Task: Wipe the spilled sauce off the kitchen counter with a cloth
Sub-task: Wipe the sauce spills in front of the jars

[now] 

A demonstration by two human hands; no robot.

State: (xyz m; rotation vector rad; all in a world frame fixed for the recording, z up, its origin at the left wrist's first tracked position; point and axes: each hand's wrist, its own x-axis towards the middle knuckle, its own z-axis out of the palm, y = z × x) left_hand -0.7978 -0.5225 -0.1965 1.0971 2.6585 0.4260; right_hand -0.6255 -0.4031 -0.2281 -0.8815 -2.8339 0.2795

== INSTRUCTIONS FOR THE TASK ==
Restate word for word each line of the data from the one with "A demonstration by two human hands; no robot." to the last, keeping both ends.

== OUTPUT OF THE EXERCISE ==
A demonstration by two human hands; no robot.

State: (xyz m; rotation vector rad; all in a world frame fixed for the recording, z up, its origin at the left wrist's first tracked position; point and axes: each hand's wrist, its own x-axis towards the middle knuckle, its own z-axis out of the palm, y = z × x) left_hand -0.7978 -0.5225 -0.1965 1.0971 2.6585 0.4260; right_hand -0.6255 -0.4031 -0.2281 -0.8815 -2.8339 0.2795

Further output is not needed for this exercise.